§ Exercise prompt
Within the data that follows, set down exactly the lines from the one containing "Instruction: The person" through the one containing "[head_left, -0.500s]", both ends included.

━━━ Data shown ━━━

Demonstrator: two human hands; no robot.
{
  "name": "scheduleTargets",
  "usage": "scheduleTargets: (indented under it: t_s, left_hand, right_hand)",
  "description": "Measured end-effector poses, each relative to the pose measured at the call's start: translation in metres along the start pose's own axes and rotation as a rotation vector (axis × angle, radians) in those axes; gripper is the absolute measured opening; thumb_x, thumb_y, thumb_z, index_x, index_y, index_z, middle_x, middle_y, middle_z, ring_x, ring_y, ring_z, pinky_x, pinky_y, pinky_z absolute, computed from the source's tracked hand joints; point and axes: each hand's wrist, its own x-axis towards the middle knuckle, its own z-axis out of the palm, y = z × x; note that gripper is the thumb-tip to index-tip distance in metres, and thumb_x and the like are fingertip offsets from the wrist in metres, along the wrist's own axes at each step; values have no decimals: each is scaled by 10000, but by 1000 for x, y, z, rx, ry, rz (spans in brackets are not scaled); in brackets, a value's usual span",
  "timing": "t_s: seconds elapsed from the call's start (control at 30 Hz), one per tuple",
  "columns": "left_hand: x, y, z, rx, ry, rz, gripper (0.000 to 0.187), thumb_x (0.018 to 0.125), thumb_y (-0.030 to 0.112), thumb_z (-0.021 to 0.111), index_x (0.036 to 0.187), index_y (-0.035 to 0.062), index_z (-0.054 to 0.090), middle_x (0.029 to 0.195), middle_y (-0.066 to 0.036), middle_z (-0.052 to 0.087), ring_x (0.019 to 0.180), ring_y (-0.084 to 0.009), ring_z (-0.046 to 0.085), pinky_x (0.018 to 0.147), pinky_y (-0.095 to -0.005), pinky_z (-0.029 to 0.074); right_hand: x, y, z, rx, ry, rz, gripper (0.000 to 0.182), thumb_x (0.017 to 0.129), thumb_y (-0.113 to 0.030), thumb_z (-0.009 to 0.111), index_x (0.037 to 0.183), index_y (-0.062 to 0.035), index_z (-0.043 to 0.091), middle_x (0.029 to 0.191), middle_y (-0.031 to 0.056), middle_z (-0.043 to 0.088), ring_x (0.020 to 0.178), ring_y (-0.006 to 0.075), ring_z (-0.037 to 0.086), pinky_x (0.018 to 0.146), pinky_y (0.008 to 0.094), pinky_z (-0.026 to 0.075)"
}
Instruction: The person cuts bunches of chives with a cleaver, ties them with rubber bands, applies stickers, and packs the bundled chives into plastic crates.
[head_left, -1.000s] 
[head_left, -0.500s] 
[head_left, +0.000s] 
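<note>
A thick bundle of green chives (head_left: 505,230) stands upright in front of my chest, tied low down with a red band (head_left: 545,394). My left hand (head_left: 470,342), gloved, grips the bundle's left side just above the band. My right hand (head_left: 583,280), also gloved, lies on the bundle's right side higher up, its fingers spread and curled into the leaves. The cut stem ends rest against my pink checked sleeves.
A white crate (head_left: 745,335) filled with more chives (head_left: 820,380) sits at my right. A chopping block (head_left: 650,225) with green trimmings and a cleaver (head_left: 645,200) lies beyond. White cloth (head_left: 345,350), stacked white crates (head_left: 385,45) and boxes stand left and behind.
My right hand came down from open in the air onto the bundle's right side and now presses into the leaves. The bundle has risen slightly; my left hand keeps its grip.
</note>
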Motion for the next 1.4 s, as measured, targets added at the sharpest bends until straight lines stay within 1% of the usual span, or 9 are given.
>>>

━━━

§ Exercise output
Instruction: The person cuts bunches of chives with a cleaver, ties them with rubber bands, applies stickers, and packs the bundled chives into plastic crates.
[head_left, -1.000s] 
[head_left, -0.500s] 

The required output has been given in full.